El Mont Ventoux exige humildad

Final del Mont Ventoux

Cuando el Tour aterrizó en el Mont Ventoux, Petrarca ya había escrito de él

“Ojo Ferdi, el Mont Ventoux no es una subida como las otras” le espetó Louison Bobet a Ferdi Kubler, de los dos grandes suizos del Tour de los cincuenta, el más brutote y básico.

Estamos en 1955. Ferdi Kubler entró, a sus 36 años, a saco en el Mont Ventoux. Como si la vida le fuera en ello, el inconsciente ciclista helvético rodó en vanguardia hasta que, desplomado, se bajó de su máquina y dijo que aquello era demasiado. El embrujo del Ventoux, esa sirena que te ensimisma en la su arbolada base, pero que te envenena con su plomizo aire en sus últimos metros antes de la cima había acabado con uno de los corredores más duros de la época.

El Mont Ventoux fue un descubrimiento intelectual de Petrarca que lo abordó hace menos de 700 años. Imbuido por el paisaje y la singularidad, el humanista toscano redactó una de las primeras cartas que se entendieron como línea de inicio del Renacimiento. Y no fue porque la cima provenzal le pareciera de dimensión humana, pues, a pesar de rozar los 2000 metros, no destaca entre las cumbres más altas de la historia del ciclismo aunque sí en la zona, raramente llana. Ello le ha valido el apodo de “el gigante de la Provenza”

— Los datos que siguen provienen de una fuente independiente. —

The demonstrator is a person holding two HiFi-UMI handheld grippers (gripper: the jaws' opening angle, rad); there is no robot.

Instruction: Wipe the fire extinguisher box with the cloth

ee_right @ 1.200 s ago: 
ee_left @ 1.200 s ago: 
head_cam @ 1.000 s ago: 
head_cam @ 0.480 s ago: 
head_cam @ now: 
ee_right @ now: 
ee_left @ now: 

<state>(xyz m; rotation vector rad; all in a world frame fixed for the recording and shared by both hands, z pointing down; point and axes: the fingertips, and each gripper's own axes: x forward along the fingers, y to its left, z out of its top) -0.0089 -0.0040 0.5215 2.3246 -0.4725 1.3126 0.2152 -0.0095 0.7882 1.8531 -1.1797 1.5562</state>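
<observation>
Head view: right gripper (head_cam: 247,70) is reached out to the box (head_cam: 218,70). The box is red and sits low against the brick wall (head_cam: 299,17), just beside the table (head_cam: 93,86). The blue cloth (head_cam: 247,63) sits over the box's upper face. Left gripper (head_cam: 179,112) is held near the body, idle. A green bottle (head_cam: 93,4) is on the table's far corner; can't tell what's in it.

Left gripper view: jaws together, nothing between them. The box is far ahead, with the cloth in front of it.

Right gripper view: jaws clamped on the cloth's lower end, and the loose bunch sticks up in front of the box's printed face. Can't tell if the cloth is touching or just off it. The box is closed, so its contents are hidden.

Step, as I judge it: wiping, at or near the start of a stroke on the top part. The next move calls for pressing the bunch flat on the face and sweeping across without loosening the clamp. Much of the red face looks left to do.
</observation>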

Pero al margen de sus dimensiones, esa carretera que parte de Bedoin envenena la resistencia de los ciclistas. Quien desafió la cumbre lo pagó. Es un lugar de extremos, que puede registrar 40 grados sobre cero y 30 por debajo. Un sitio despoblado de masa forestal, rocoso y lunar que ha visto mistrales soplar por encima de los 320 kilómetros a la hora.